> **Your assignment**:
Comb through the entries for "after" and pull out each line that holds it.

> **Data records**:
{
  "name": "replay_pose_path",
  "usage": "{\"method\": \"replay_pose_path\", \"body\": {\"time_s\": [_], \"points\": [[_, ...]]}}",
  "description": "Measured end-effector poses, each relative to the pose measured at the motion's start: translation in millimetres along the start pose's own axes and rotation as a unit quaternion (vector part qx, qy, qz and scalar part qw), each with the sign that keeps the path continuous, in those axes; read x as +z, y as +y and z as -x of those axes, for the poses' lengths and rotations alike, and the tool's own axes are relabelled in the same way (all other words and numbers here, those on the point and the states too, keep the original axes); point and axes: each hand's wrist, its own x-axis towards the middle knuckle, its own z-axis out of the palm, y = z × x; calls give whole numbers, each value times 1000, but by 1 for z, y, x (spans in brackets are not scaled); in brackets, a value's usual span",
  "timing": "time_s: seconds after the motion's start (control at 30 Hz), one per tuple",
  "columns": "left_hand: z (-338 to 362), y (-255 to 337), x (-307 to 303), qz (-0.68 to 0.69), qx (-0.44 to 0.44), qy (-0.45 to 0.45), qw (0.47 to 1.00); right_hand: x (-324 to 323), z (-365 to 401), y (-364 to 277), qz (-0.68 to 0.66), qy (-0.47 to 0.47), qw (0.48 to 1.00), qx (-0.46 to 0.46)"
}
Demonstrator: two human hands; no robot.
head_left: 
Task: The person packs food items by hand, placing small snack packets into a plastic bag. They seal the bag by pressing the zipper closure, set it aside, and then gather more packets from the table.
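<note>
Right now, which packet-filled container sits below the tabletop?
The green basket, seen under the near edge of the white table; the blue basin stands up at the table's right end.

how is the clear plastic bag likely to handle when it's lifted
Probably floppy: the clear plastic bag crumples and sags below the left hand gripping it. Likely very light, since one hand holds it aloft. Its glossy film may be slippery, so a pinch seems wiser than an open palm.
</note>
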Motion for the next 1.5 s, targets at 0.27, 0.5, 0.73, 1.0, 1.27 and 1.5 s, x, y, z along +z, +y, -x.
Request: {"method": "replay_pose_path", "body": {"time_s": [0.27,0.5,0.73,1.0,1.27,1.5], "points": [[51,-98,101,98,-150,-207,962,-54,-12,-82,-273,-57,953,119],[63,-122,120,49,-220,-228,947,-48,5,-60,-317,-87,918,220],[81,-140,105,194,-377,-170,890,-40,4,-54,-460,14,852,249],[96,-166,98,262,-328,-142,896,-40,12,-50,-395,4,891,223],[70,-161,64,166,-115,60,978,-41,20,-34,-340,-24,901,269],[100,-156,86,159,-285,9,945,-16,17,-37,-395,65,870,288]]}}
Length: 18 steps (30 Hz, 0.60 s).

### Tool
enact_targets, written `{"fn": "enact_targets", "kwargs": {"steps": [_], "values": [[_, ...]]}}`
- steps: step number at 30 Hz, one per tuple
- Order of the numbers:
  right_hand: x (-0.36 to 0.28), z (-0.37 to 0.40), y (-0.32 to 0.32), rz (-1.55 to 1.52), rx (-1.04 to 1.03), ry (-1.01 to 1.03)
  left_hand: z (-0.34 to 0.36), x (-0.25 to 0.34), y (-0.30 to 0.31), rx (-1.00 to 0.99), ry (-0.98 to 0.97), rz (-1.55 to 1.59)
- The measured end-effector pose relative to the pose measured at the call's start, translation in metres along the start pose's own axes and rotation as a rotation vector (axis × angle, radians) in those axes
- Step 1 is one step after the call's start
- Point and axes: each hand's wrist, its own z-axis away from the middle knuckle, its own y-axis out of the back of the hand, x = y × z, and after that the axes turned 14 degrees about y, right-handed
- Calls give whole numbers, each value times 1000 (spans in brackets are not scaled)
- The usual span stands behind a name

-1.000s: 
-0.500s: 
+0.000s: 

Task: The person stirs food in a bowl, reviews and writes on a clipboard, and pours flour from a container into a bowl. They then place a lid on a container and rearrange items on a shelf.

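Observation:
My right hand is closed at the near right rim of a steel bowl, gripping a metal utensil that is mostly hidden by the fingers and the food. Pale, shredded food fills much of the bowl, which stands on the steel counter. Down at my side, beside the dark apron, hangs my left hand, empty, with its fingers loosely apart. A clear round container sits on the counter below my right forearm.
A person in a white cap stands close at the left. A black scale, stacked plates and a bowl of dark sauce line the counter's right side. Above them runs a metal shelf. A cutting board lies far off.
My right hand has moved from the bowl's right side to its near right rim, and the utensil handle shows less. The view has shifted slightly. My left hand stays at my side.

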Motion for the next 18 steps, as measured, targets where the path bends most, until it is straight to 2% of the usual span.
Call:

> **Result for this exercise**:
  "timing": "time_s: seconds after the motion's start (control at 30 Hz), one per tuple",
- Step 1 is one step after the call's start
- Point and axes: each hand's wrist, its own z-axis away from the middle knuckle, its own y-axis out of the back of the hand, x = y × z, and after that the axes turned 14 degrees about y, right-handed

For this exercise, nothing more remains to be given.